The sequence divergence among the studied ethnomedicinal plants of Apocynaceae revealed the highest divergence (0.119) between Catharanthus roseus and Calotropis gigantea [Table 3]. Moreover, Calotropis gigantea being a member of subfamily Asclepiadoideae always consistently high rate of divergences with other 5 studied members of subfamily Rauvolfioideae. Thus, following the notional DNA barcode concept, it can be justifiably infer that use of the partial matK sequence having reliable barcode gap as characterized in the study would be appreciably applicable to the species level discrimination of the important ethnomedicinal plants belonging to the family Apocynaceae.

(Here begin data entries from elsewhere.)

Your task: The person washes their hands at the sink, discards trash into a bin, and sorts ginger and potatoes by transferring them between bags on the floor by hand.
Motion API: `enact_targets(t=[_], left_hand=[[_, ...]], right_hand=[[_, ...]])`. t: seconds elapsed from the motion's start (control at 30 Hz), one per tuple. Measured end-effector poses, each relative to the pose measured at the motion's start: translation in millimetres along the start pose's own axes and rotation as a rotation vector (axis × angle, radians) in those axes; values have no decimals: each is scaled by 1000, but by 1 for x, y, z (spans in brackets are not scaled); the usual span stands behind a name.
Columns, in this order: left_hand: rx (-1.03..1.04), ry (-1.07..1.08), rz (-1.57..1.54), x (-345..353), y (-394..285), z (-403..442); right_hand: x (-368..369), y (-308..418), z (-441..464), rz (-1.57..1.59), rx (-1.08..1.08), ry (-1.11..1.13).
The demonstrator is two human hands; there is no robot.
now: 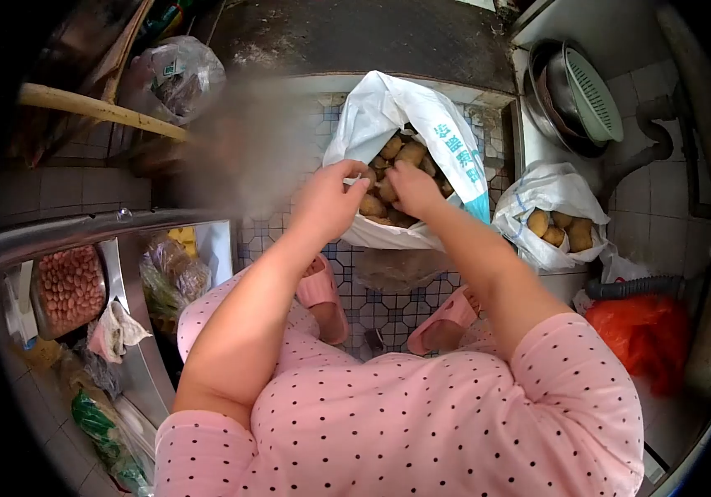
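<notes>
A white plastic bag with blue lettering stands wide on the floor in front of me, holding several brown potatoes. My left hand is at the bag's left rim, thumb and fingers apart beside the potatoes. Inside the bag, my right hand has its fingers curled down onto a potato; its fingertips are partly hidden. To the right sits a smaller white bag with more potatoes showing in its mouth.
Metal bowls and a green colander lean at the upper right, near a drain pipe. A red bag lies at right. On the left are a metal bar and a container of reddish nuts or beans.
</notes>
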State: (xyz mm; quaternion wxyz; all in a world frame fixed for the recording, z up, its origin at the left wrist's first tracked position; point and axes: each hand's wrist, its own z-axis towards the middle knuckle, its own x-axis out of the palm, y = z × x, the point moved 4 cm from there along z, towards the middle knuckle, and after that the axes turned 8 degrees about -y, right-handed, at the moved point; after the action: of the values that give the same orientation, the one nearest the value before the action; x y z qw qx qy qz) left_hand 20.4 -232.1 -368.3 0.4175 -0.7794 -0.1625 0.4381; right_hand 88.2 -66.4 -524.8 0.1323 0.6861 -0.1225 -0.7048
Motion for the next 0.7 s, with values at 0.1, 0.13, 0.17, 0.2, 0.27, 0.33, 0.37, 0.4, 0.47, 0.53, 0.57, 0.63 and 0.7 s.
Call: enact_targets(t=[0.1, 0.13, 0.17, 0.2, 0.27, 0.33, 0.37, 0.4, 0.47, 0.53, 0.57, 0.63, 0.7], left_hand=[[15, 21, 112, 11, 4, 2], [14, 30, 157, 17, 7, 3], [30, 71, 202, 24, 11, 5], [64, 74, 157, 29, 11, 5], [136, 86, 76, 38, 7, 6], [137, 197, -15, 42, -1, 11], [164, 216, -33, 44, -6, 9], [188, 234, -52, 45, -10, 6], [144, 174, 44, 42, -24, -2], [228, 68, 187, 40, -31, -6], [279, 9, 223, 41, -30, -8], [381, -110, 293, 45, -27, -10], [449, -163, 326, 43, -25, -10]], right_hand=[[-54, 6, -4, 445, 184, -155], [-66, 5, -7, 598, 251, -189], [-69, 5, -11, 771, 269, -168], [-77, 9, -15, 938, 257, -181], [-95, 23, -24, 1276, 227, -208], [-105, 29, -31, 1415, 225, -207], [-106, 31, -33, 1503, 242, -202], [-106, 36, -34, 1594, 258, -193], [-110, 52, -28, 1761, 433, -317], [-112, 65, -21, 1902, 623, -433], [-112, 67, -16, 1897, 712, -529], [-109, 66, -9, 1888, 759, -552], [-112, 66, -6, 1896, 816, -548]])
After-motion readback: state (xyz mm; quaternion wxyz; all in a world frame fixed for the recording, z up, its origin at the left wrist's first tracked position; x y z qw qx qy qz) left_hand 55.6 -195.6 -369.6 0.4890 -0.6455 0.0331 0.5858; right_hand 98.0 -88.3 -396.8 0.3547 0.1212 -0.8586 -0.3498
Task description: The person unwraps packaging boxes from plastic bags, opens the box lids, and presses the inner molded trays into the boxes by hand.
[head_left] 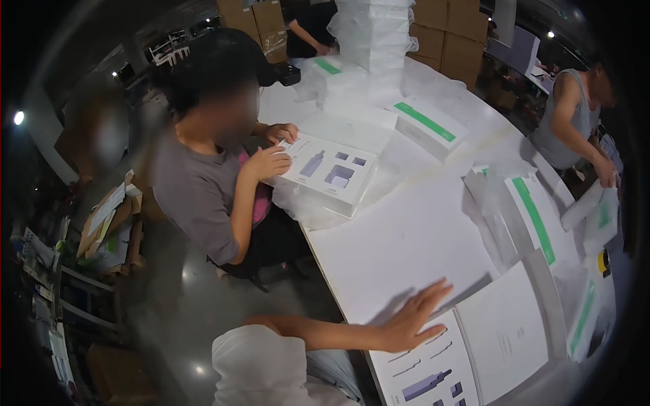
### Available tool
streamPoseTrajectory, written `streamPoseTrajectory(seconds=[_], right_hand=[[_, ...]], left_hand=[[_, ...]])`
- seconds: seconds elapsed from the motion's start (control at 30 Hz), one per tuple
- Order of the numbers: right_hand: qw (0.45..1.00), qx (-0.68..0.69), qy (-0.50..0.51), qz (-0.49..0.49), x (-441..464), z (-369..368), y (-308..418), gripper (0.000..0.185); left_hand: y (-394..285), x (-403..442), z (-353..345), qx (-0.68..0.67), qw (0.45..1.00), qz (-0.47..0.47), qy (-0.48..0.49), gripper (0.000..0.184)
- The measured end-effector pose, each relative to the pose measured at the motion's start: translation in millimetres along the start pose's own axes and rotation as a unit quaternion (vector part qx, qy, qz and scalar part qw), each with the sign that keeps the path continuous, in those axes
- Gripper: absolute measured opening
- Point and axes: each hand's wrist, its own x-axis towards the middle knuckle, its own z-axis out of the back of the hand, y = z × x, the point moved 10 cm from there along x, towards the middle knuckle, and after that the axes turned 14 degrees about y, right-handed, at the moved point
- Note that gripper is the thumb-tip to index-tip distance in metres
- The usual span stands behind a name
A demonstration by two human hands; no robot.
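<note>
My left hand (409, 326) reaches in from the lower left, palm down with its fingers spread. It lies over the far left edge of an open white box (432, 369), its thumb beside the line drawings on the insert. Whether it presses on the insert or hovers just above, I cannot tell. The insert has a bottle-shaped lilac recess (425, 386) and smaller square cutouts. To the right, the box's lid (504, 331) is folded back, with faint small print inside. My right hand is out of view.
Across the white table (386, 250), a seated person rests both hands on a similar open box (325, 177). Closed boxes with green bands (426, 122) and plastic wrapping (484, 223) lie around. Another person at right handles a wrapped box. A wrapped stack (374, 37) stands behind.
</note>
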Motion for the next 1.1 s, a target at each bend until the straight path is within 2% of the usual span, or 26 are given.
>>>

Furthermore, NJ tree showed that the member of Rauvolfioideae subfamily Apocynaceae formed one clade where different species clustered into different subclade. The generated sequences of Allamanda cathartica is found closely related to Allamanda schottii. It is also close to genera Thevetia and Plumeria. Although Alstonia microphylla and Alstonia scholaris are the congeners but placed in different clades, which may be due to polyphyletic nature of Alstonieae.[27] Two sequences from Neruim oleander of subfamily Apocynoideae, and two members, viz. Calotropis gigantea and Asclepias curassavica of subfamily Asclepiadoideae, formed two distinct clades at the basal position of phylogenetic tree. Large sample sizes are required to increase the power of the test in Asclepiadaceae subfamily members, but the poor number of matK sequences of Asclepiadaceae in the database remained a limitation of the study, which entail the study using large sample sizes from different geographical location.

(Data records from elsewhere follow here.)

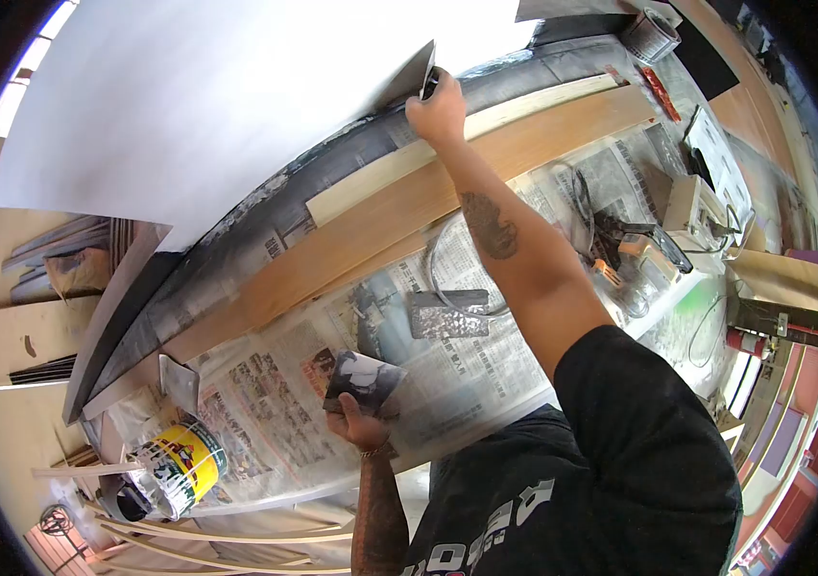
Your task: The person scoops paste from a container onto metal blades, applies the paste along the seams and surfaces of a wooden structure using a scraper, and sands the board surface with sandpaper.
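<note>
My right hand (439, 108) reaches far out, fingers closed round a putty knife (418, 77) with a broad, thin blade. The blade lies against or just over the lower edge of a large white panel (236, 86); I cannot tell if it touches. Along that edge runs a dark strip (332, 163) with whitish smears, thickest near its right end. Low and close to my body, my left hand (359, 426) grips a dark square plate (364, 380) from below. White paste is spread on top of the plate.
Newspaper (265, 403) covers the bench under long wooden boards (428, 206). A yellow-labelled paint bucket (179, 466) stands at the left front. A speckled block (449, 314), a cable loop, a power box (697, 213) and a metal can (652, 36) lie about.
</note>
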Demonstrator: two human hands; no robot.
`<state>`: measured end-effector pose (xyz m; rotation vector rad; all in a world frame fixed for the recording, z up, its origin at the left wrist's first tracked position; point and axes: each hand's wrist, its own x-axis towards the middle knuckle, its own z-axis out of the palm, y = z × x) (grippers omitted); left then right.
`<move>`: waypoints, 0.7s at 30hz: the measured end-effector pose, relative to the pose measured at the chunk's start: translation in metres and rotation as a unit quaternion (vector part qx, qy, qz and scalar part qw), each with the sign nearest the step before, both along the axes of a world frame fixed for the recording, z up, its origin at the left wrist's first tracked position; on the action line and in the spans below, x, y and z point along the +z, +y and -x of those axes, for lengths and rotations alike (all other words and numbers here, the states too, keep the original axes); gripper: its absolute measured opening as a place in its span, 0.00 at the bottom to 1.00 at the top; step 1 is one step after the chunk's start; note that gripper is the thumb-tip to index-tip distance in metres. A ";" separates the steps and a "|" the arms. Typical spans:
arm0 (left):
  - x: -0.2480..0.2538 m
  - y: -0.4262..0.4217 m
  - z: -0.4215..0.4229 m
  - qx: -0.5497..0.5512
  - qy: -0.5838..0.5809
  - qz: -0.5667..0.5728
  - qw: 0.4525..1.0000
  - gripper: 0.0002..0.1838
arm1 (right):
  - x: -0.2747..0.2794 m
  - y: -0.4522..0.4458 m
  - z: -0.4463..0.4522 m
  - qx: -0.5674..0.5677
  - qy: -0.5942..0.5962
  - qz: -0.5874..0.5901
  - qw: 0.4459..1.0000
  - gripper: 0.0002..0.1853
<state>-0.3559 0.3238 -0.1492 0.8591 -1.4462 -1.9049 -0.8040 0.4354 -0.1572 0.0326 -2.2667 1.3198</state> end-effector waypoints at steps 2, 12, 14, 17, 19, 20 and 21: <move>-0.005 -0.003 -0.004 -0.002 -0.036 0.020 0.999 0.23 | 0.000 -0.018 -0.009 -0.010 -0.030 -0.011 0.999 0.29; 0.000 -0.001 0.003 0.003 -0.005 0.042 0.999 0.18 | 0.007 -0.110 -0.064 0.016 -0.036 0.036 0.999 0.32; 0.000 -0.003 0.003 0.003 -0.017 0.052 0.999 0.18 | 0.008 -0.112 -0.074 0.075 -0.072 0.058 0.993 0.32; -0.010 -0.020 -0.008 0.031 -0.001 -0.069 0.997 0.19 | 0.035 -0.078 -0.100 0.271 -0.129 0.055 0.952 0.28; 0.006 -0.025 0.003 0.050 0.032 -0.205 0.977 0.20 | 0.053 -0.052 -0.149 0.310 -0.002 0.084 0.947 0.19; 0.036 -0.019 0.010 0.037 0.037 -0.254 0.966 0.20 | 0.088 -0.025 -0.181 0.416 -0.031 0.123 0.901 0.20; 0.054 -0.017 0.016 0.025 0.040 -0.304 0.951 0.21 | 0.109 -0.005 -0.214 0.462 -0.075 0.117 0.876 0.20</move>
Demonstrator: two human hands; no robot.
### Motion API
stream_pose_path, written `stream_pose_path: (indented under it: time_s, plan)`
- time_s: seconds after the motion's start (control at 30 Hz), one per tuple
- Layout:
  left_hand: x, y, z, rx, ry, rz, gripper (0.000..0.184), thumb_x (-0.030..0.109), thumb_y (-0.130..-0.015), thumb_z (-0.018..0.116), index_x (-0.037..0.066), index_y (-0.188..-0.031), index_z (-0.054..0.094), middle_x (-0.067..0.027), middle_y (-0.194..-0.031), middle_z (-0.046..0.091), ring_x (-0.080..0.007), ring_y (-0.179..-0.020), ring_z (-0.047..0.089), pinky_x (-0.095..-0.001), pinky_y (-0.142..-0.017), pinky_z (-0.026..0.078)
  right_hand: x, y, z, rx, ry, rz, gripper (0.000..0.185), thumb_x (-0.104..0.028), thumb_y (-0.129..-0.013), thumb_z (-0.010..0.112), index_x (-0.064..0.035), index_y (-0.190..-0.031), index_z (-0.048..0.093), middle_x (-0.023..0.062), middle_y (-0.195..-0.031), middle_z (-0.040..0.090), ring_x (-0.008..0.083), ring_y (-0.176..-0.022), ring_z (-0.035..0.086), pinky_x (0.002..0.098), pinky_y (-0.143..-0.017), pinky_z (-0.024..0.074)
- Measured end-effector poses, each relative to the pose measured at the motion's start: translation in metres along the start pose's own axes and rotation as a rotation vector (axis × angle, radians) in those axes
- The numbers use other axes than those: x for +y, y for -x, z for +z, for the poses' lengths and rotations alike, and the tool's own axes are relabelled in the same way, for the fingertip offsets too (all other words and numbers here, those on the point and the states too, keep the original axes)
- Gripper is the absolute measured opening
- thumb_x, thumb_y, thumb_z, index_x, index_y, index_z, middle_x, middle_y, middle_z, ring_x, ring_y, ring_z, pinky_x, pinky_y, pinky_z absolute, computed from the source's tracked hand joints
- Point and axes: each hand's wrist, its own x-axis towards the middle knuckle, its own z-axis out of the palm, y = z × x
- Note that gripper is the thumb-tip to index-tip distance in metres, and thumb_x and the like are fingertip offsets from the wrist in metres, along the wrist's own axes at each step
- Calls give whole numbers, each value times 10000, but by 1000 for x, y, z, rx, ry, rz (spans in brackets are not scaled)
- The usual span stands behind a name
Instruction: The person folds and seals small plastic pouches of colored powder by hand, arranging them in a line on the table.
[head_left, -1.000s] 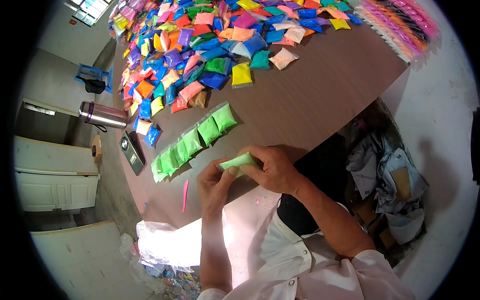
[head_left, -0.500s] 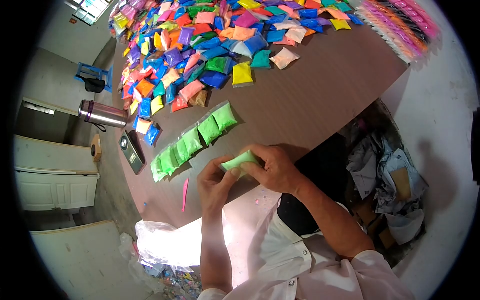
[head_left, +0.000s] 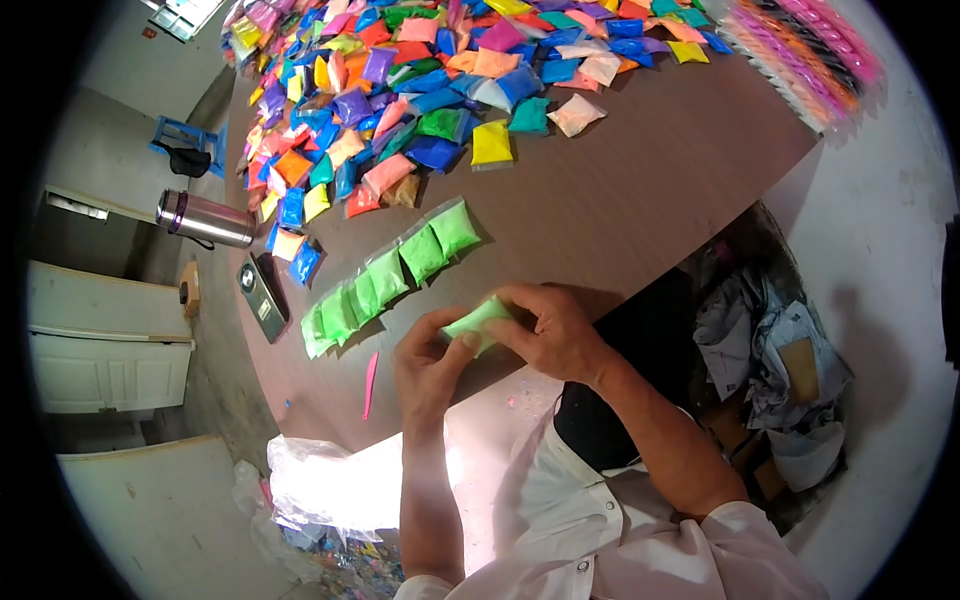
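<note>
Between my two hands is a light green packet with a soft-looking filling, held just above the table's near edge. My left hand pinches its left end, thumb on top. My right hand grips the right end, its fingers covering part of the packet. Just beyond my hands lies a slanting row of bright green packets, several side by side in clear plastic. A pink plastic knife-like tool rests on the table left of my left hand.
A large heap of coloured packets covers the table's far side. A steel flask and a phone are at the left edge. Braided-looking coloured strips lie at the far right corner. Crumpled plastic bags sit below the right edge.
Both hands stay on the green packet, with the right fingers shifted slightly over it. The view has tilted a little; the things on the table have not moved.
</note>
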Motion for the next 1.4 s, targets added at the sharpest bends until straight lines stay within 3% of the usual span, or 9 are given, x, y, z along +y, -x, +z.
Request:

Recently, the CBOL Plant Working Group (2009) confirmed and suggested the combination of matK with rbcL as a universal plant DNA barcode[28] though the low discriminating power of rbcL gene is severally reported.[68] On the contrary, insertions, deletions, and short sequence repeats were common and often more numerous than single base pair substitution that has been the limitation on the part of trnH-psbA, hence remained unable to fulfill the criteria of plant DNA barcoding.[7] Nevertheless, in the present study, intergenic spacer trnH-psbA also exhibited persistent problem in obtaining constant bidirectional sequences. Our study showed that species identification of Rauvolfioideae subfamily is possible using phylogenetic analyzes constructed from partial matK sequences (Nt. 520-1278), which is comparable to that of the full-length sequences, also had species discrimination power. The observed divergences among the studied species using the partial matK sequences maintained a reliable gap, which holds good to the concept of species discrimination through DNA barcoding.[29] Furthermore, the NJ phylogenic tree, based on K2P model, also efficiently distinguished the species under study using the partial matK sequence. This gene has been identified as a universal DNA barcode for flowering plants.[30]

CONCLUSION

The matK sequences within and among the Rauvolfioideae sub-family have shown indels in multiple of 3, particularly N-terminal regions. The matK indels could be utilized as studies both at the intra-specific and shallow inter-specific levels like intergenic spacers of CpDNA. To evaluate the indel containing regions, a more powerful algorithm is needed to calculate the intra- and inter-species comparisons. Our result suggests that matK sequence information could help in correct species identification for medicinal plants of Rauvolfioideae and in providing diagnostics for rapid and easier identification of mal species forensics in herbal formulation, which bear insights of similar application in family Apocynaceae.